Powerfully fragrant: Baked Pork Ribs with Black Olive

ChopeDeals: Save up to 30% off at Yan

The newest bastion of fine Cantonese cooking? It’s Master Chef Lai Chi Sum, who comes from a humble beginning in Hong Kong and later, nearly two decades worth of experience at Tung Lok, one of Singapore’s most established Chinese restaurant group. At Yàn, he brings his own tastes to the city centre – that of finely-executed private home-style meals, also known as ‘sifang cai’. It involves traditional Guangdong recipes (often with seasonal ingredients) cooked long and slow to distill out rich, deep flavours, and being of partial Cantonese descent, it’s something I adore.

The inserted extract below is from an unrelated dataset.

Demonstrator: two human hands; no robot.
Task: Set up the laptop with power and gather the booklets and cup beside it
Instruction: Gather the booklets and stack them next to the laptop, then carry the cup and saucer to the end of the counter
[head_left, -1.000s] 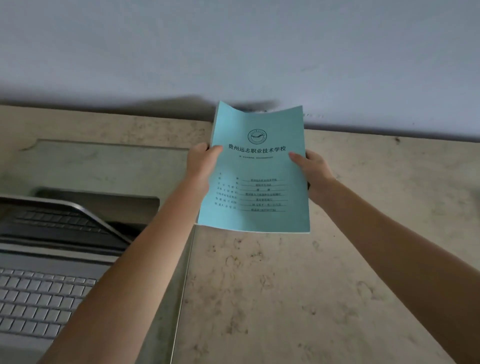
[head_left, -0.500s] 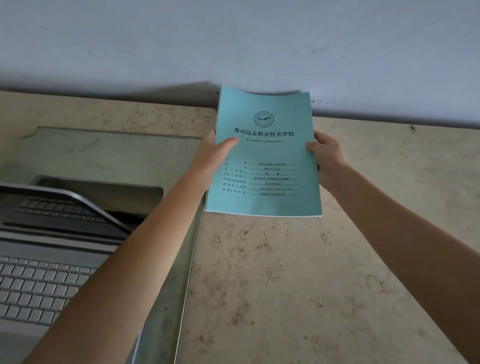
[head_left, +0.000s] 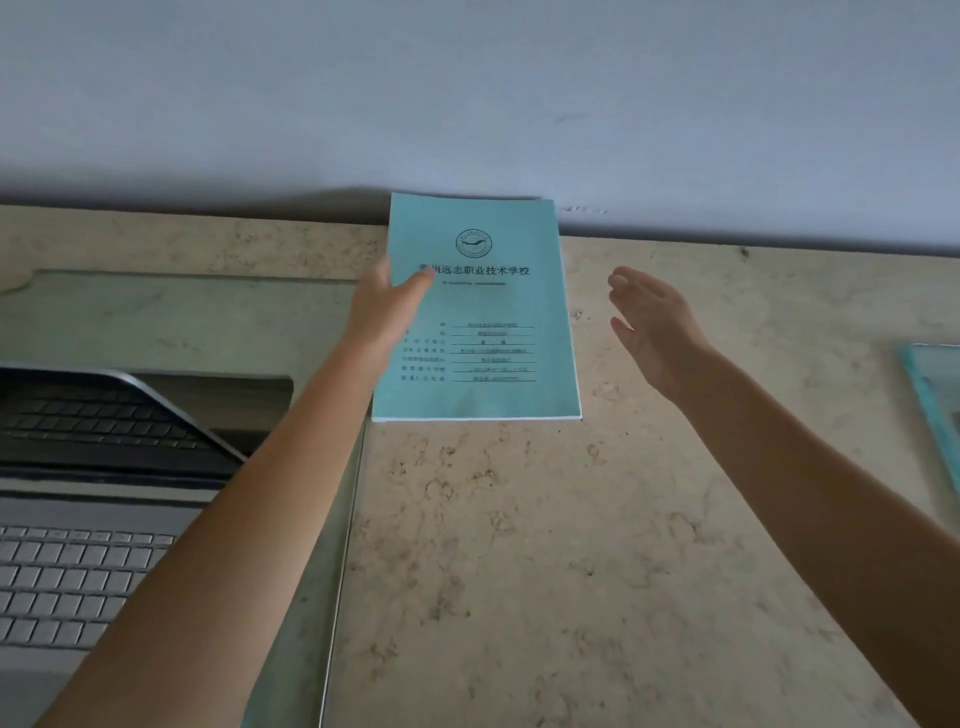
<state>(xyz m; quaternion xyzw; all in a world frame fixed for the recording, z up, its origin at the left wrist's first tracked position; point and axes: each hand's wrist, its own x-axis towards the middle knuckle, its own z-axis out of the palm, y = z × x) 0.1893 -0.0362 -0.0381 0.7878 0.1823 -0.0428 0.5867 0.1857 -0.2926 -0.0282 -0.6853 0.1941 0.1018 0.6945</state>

While the restaurant’s perennial favourites – think a delicious crispy roast suckling pig served in three ways and just as spectacular Peking roast duck – still remain, Chef Lai has expanded his menu to include a number of new creations. For one, the Baked Crab Shell with Crab Meat and Onion ($18) is a Western-influenced delicacy born in Hong Kong when the economy was booming from overseas investments from America, and is widely regarded as long-forgotten. It sees meat from a flower crab cooked with béchamel sauce, mushroom, and onion before being topped with bread crumbs and baked again.

Like Singapore’s beloved chicken rice, but better.

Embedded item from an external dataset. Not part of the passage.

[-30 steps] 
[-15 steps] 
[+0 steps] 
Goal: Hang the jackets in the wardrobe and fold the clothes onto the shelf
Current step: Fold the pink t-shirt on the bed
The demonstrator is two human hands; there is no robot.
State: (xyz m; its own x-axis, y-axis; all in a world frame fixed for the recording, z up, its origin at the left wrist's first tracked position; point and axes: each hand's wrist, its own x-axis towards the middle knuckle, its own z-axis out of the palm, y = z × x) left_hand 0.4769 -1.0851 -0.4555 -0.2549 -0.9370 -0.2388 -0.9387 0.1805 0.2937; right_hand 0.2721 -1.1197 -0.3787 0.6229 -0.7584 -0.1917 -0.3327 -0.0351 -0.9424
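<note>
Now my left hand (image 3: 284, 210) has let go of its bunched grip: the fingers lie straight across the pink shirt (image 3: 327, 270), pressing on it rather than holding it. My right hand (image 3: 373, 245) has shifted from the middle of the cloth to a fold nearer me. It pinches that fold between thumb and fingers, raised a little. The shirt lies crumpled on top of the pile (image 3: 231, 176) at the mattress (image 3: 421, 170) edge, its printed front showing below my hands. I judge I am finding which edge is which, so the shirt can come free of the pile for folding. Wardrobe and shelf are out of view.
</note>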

Another house special, his Baked Pork Ribs with Black Olive ($13.80) comes inspired by old Guangzhou farmers, who would often cook with olives that they harvested. Marinated, steamed, deep-fried, then sautéed with preserved black olives, honey, and plum sauce, the ribs come out crisp and soft, sweet and rich. So yes, a powerful dish that you might follow-up with the soulful Steamed Kampong Chicken with Ginger Spring Onion ($25 for half) – free-range Malaysian chicken steamed, lightly fried in peanut oil, and then topped with chopped spring onion, ginger, and scallion oil. And all with a bowl of rice, if you can manage. Like chicken rice, but not really.

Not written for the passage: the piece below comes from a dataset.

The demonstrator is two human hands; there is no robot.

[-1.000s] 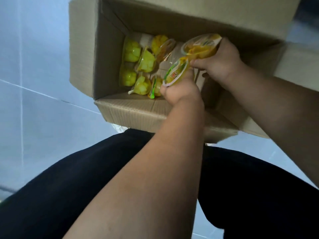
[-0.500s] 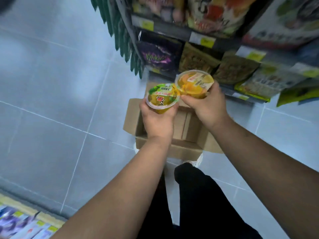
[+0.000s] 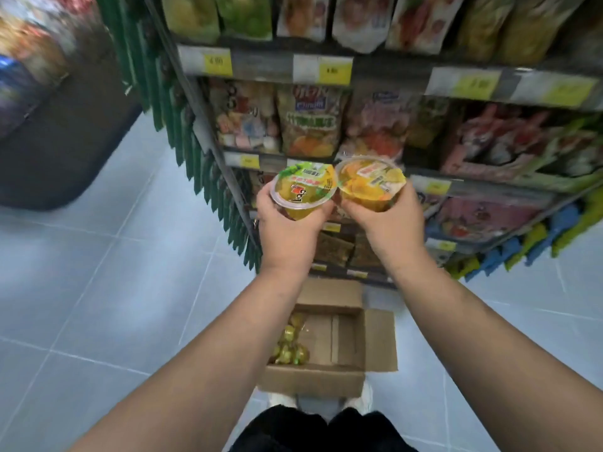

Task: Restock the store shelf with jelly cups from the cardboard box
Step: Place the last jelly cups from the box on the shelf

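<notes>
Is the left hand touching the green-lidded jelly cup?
Touching. The head view shows the left hand curled round the green-lidded jelly cup, gripping it below the rim.

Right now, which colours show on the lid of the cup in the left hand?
The lid is green and yellow with a red band; head view.

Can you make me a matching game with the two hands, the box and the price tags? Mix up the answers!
1 left hand
2 right hand
3 cardboard box
4 price tags

A on the floor
B holds the green-lidded jelly cup
C yellow, on the shelf
D holds the orange jelly cup

Pairs: 1-B, 2-D, 3-A, 4-C.
</notes>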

Cooked in chicken stock, the Braised ‘Mee Po’ clings beautifully to Chef Lai’s compelling XO sauce.

On it goes, as a heaping bowl of Braised ‘Mee Po’ with Fresh Mushroom and XO Sauce (from $22) is brought to the table. The housemade noodle comes particularly springy with fresh mushrooms and seasonal greens, which while delicious, is outshined by a special XO sauce (made with some 20 ingredients including prawn roe, salted fish, and dry-cured Jinhua ham) begging to be licked up. To keep you warm for the trip home, you might like the Shark Cartilage Broth with Wanton ($18 per bowl), and no, it’s not shark fin – the cartilage is sustainably sourced from a trusted supplier. Chicken, pork trotter, lean meat, conpoy (dried scallops), and the cartilage are steamed for six hours, boiled at high heat, and sieved to achieve a smooth consistency that’s teeming with umami. A tedious process, yes, but it complements the soft minced chicken and prawn wontons beautifully.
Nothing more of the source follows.